However, last week’s episode was a tiny bit perplexing, and has made me seriously rethink the perception that the rest of the world holds of my little universe.

I’m not surprised that it happened, as our southern department store, Belk, is the sponsor of the accessories wall this year.

(A fact which will not allow me to go any farther without pointing out that the Parisian Accessories Wall would’ve sounded a million times better. Stupid, stupid, Belk. How could you jettison such a lovely name in exchange for a bodily function??)

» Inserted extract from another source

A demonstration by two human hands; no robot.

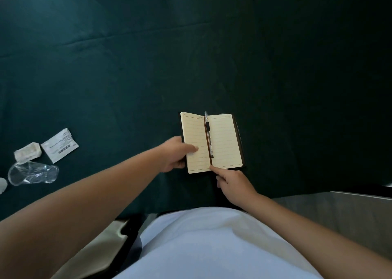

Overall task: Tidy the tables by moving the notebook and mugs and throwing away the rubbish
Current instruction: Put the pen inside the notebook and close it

(I love Belk. I shop at Belk. I just hate them for ditching the name Parisian when they bought out Birmingham’s Best Department Store. And I always will. And I will be required to take a moment to harp on this each and every time I mention Belk for the rest of my life.)

Back to Project Runway.

The challenge was,

“Design a dress for The Modern Southern Woman.”

Which prompted Heidi Klum to actually say “Hey Y’all!” in all the glory of her German Accent.

But the reaction to the challenge from nearly everyone on the show was as mystified as if they’d been asked to design for The Modern Young Klingon.

Because apparently, we’re a completely different breed of human than rest of the world.

“My dress is for a girl going to a cotillion. Because that’s like a thing, right? Not just in movies?”

PR Cotillion

(Oh yes. I got to a cotillion at least once a week. Me in my finest hoop gown and Chris in his tails.)

“I’m really thinking about how NOT to make this Mother of the Bride.”

PR MOB

(Perhaps instead you should have thought about how NOT to make hideous.)

And half the group designed out of plaid. Because that’s what all us farm workers wear while we ride our tractor with a tasty hay stem sticking out the side of our mouth.

PR Plaid

The designer of the dress on the left won the challenge, with his faux-Laura-Ingalls-Wilder-apron and plaid-right-out-of-the-Ralph-Lauren-toddler-boys section.

And with regards to the sweetheart neckline plaid dress on the right, Tim and the designer had the following conversation:

Tim: “And this is eveningwear?”

Designer: “It’s day. But I mean it’s definitely not a picnic dress or for going to the forest…or whatever they do down there.”

GUYS.

Seriously??

Is The South really perceived as this foreign of a place?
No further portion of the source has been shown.